[[ Data supplied open ]]

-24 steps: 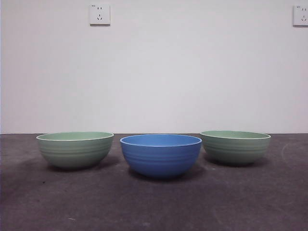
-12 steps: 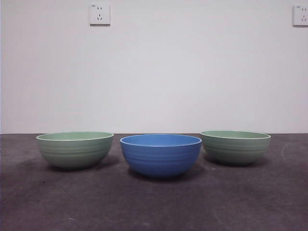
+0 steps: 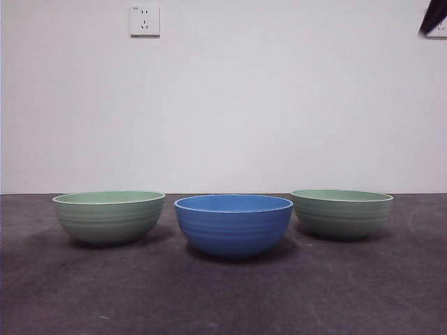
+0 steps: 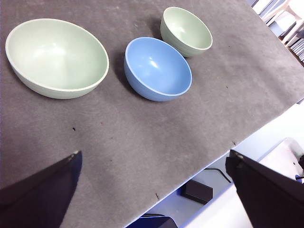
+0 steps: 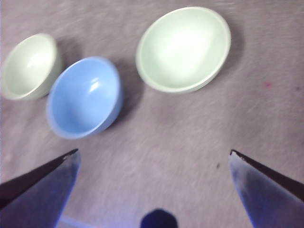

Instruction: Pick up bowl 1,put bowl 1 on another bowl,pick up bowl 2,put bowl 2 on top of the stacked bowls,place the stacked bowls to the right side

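Observation:
Three ribbed bowls stand apart in a row on the dark table. The blue bowl point(image 3: 232, 225) is in the middle and a little nearer the front. One pale green bowl point(image 3: 109, 216) stands to its left, the other pale green bowl point(image 3: 342, 213) to its right. My left gripper point(image 4: 154, 154) hangs open high above the table, nearest the left green bowl point(image 4: 57, 57), with the blue bowl point(image 4: 158, 69) beyond. My right gripper point(image 5: 153, 152) is open too, high over the table before the right green bowl point(image 5: 184, 47) and the blue bowl point(image 5: 84, 97); its picture is blurred. Neither holds anything.
A black arm tip point(image 3: 433, 17) shows at the top right corner of the front view. The table's edge point(image 4: 228, 147) runs close under the left gripper, with dark objects on the floor beyond. A white wall with sockets stands behind the table.
A black arm tip has come into the front view's top right corner. The three bowls have not moved.

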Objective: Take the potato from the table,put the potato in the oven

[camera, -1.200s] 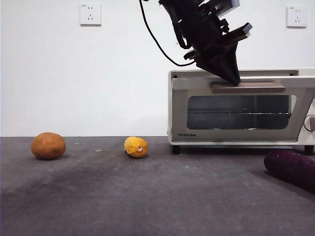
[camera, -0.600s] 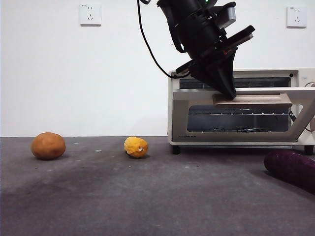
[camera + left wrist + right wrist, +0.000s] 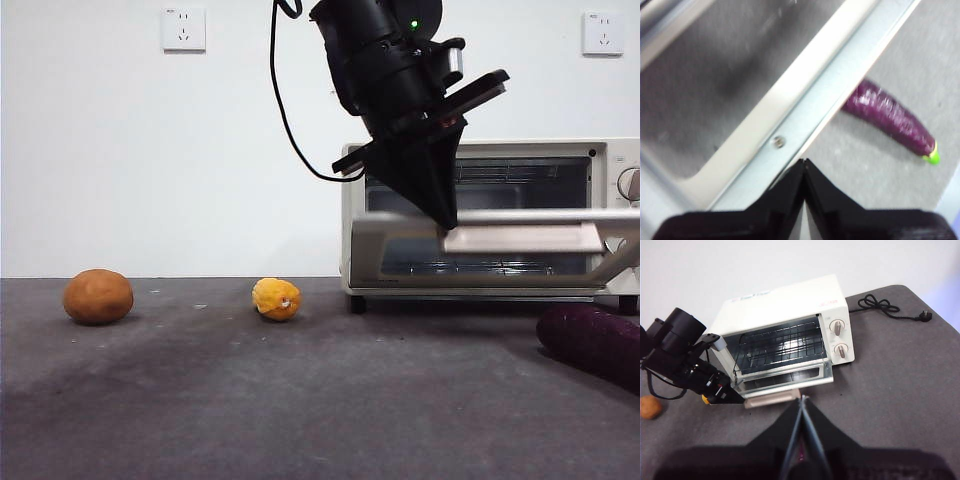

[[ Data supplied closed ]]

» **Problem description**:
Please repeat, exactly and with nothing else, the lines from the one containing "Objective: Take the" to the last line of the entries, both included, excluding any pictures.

» **Solution for this task**:
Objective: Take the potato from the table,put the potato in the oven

[camera, -1.200s] 
[camera, -0.600s] 
[camera + left wrist + right wrist, +0.000s] 

The exercise concludes with this answer.